Most foods go bad because moisture gets to them, or the microbes in the area begin to break down the cell structures of the food. Some foods or ingredients take longer to break down, or are downright resistant. Salt, for example, is one food item that will last for years before losing its usefulness. The same can be said for honey, which as long as it is kept sealed and away from heat, can be stored for years as well. Continue below to read about more SNAP-friendly foods.
Rice and Powdered Milk
Rice – and you can make a lot of dishes using this staple – will also last indefinitely if it is stored properly. Make sure that the rice that is being stored is not the instant type of rice, but rather, is the type of long-cooking rice. Some reports say you can store rice in a cool place for up to 30 years. Keep sugar dry and it will last a long time, as well. Powdered milk is also in the same category, remaining viable for years, as long as it is kept away from moisture and damp conditions.
Beans, Ramen Noodles and Soy Sauce
Another staple for so many meals is the bean. Beans of almost all types will store long-term as long as they are kept away from the light, and in someplace cool. Ramen noodles, which can form the basis for many dishes, and have been a favorite of college students for decades, will also last for an extremely long time, as long as the original packaging is not damaged in any way. This is because the noodles are actually dried before storing. And, as luck would have it, soy sauce is another commodity that will last indefinitely (as long as it is unopened).
Syrups, Canned Goods and Peanut Butter
Most syrup, such as corn syrup and maple syrup will last indefinitely if stored correctly. Corn starch and baking powder can be stored long-term, but will generally begin to lose their effectiveness once exposed to the elements. Most canned vegetables can last long-term, so purchasing them when they are on sale and stocking up is a very good strategy to make SNAP food dollars do the most work. Canned meats, unfortunately, only last a few months, even though they are in the can. This is because the properties in meat tend to break down and provide ample environment for the microbes to do their work. Peanut butter, as long as it is unopened, will also last for years. This is not true of the ‘natural’ varieties, however. Those nut butters that don’t have to be kept in the refrigerator are the types that will keep for years. A great source of protein, peanut butter pleases a majority of the household.
How to Properly Prepare Animal Proteins
What will not keep well long-term is any type of meat, though many types of meat can be prepared and stored in the freezer for up to six months. Purchasing cheaper cuts of meat, and then placing them in a crockpot to tenderize and to flavor them is a very good way to enjoy beef. Most experts suggest individually portioning larger cuts of beef, first wrapping in plastic wrap, then foil, then another overlay of plastic. This ensures that no air will reach them, and will help to avoid freezer burn. Chicken and pork can also be stored in this way, so when these proteins come on sale, it is easy to get them and store them for up to six months. Fish and seafood are the least efficient to store as their longest shelf life (in the freezer) is about three months.

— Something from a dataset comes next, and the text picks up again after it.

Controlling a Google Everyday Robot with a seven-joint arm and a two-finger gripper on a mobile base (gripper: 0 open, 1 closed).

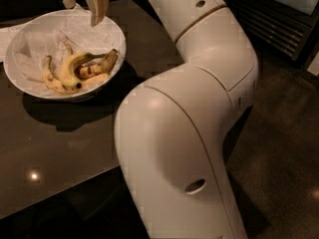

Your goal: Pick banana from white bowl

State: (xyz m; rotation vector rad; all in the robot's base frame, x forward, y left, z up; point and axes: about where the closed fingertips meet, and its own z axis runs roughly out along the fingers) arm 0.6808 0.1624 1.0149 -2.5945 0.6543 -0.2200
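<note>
The white bowl (pixel 112 36), lined with crumpled white paper, stands at the back left of the dark table. Inside it lies the plump greenish-yellow banana (pixel 73 66), curved, with its black tip toward the front. Two thinner brown-spotted bananas lie with it, one on its left (pixel 51 81) and one on its right (pixel 99 65). My gripper (pixel 83 1) hangs at the top edge of the view, over the bowl's far side and above the bananas. Its two fingers (pixel 98 5) are spread apart with nothing between them. It touches no banana.
My bulky white arm (pixel 184 133) fills the middle and right foreground and overhangs the table's right edge. A white paper sheet (pixel 6 33) lies left of the bowl. The dark table (pixel 50 148) extends toward me. A dark slatted unit (pixel 279 24) stands at the right.
</note>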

The holy trinity of wheat, rice and beans can keep you alive and quite healthy. The good news, too, is that these staples are not too costly, and will store indefinitely, allowing you to stock up and create many varied dishes throughout the week. The secret to keeping the foods long-term is to keep the temperature where they are stored as cool as possible, ideally around 75 degrees. They also need to be kept away from moisture and light.